Çok sık karşılaşılan batıl inançlardan biridir “merdiven altından geçmek”. Bilhassa büyükler, “sakın merdiven altından geçme” derler. Peki, ama neden,hiç merak ettiniz mi?
Milattan önce 3000’li yıllarda Mısırlılar açısından ahşap oldukça değerli bir materyaldi. Özellikle de ahşaptan yapılmış merdivenlere gereğinden fazla anlamlar yükleniyordu. O kadar ki, ölen firavunlar göğe kolayca yükselsinler diye mezarlarına minyatür merdivenler bile konulurdu.
Günümüzde kullanılan Amerikan Doları’nda bile piramit simgesi altında bulunan üçgenin anlamı da çok kapsamlıdır. Ayrıca Mısır Piramitleri, üçgen olma özelliğini esas alır.

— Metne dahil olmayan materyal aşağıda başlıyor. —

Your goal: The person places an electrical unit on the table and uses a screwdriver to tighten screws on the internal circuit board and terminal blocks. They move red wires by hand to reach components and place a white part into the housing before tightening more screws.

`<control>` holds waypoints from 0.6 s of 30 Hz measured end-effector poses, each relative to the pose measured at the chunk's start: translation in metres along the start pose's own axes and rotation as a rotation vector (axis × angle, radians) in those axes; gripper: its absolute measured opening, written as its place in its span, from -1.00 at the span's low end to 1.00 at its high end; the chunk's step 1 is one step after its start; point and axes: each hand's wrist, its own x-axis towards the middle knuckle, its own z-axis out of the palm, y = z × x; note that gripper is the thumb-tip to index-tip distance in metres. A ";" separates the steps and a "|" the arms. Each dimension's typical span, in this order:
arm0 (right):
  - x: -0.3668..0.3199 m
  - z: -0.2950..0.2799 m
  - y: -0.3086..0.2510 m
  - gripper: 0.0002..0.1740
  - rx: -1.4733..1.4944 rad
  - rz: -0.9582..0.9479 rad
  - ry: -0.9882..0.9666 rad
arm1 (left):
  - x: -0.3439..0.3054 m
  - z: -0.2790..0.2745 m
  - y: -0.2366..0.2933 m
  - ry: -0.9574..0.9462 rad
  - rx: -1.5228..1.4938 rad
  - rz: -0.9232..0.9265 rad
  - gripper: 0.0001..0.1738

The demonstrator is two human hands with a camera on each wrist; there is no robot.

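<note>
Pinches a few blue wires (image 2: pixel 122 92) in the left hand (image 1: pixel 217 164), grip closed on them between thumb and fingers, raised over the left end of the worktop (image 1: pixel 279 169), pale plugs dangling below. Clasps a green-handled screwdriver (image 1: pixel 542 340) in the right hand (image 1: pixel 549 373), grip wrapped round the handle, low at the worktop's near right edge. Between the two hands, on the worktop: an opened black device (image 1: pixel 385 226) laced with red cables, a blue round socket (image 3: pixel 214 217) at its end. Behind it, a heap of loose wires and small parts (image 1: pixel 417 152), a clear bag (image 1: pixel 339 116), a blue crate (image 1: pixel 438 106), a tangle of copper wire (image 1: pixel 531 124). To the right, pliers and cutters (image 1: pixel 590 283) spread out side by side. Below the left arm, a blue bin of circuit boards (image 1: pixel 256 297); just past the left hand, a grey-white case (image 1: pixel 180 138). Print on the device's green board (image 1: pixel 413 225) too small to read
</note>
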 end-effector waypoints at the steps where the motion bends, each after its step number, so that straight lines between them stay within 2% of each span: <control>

Yani üçgen olma durumundan dolayı piramittir, piramit olma durumundan üçgen değil.Üçgene yüklenen anlam daha sonra kutsal üçleme (Teslis) adı verilen baba, oğul ve kutsal ruh inancına da yansımıştır. Herhangi bir üçgenin içinden geçmek, inanca göre Tanrı’nın kutsal alanını işgal etmek anlamı geliyordu. Bu sebeple insan cezalandırılabilirdi.
Duvara dayanan merdivenin de bir üçgen oluşturması ile altından birisinin geçmesi de Tanrı’nın kutsal alanını işgal etmek anlamına geleceği için tehlikeli sanılırdı.Anlaşılacağı gibi Hristiyanlık inancı, bilerek ya da bilmeyerek merdiven altından geçmeyi uğursuz saymıştır. Hatta 17. asırda İngiltere’de, idam edilecek mahkûmlar, yanı başında celladın bulunduğu darağacı merdiveninin altından geçirilirdi.
Bu batıl inanışın kökeni bizim kültürümüze ait değildir,dolayısıyla bu durumda bizim merdiven altından geçmemek için hiçbir nedenimiz yok;tabii ki bir kazayla karşılaşmamak kaydıyla!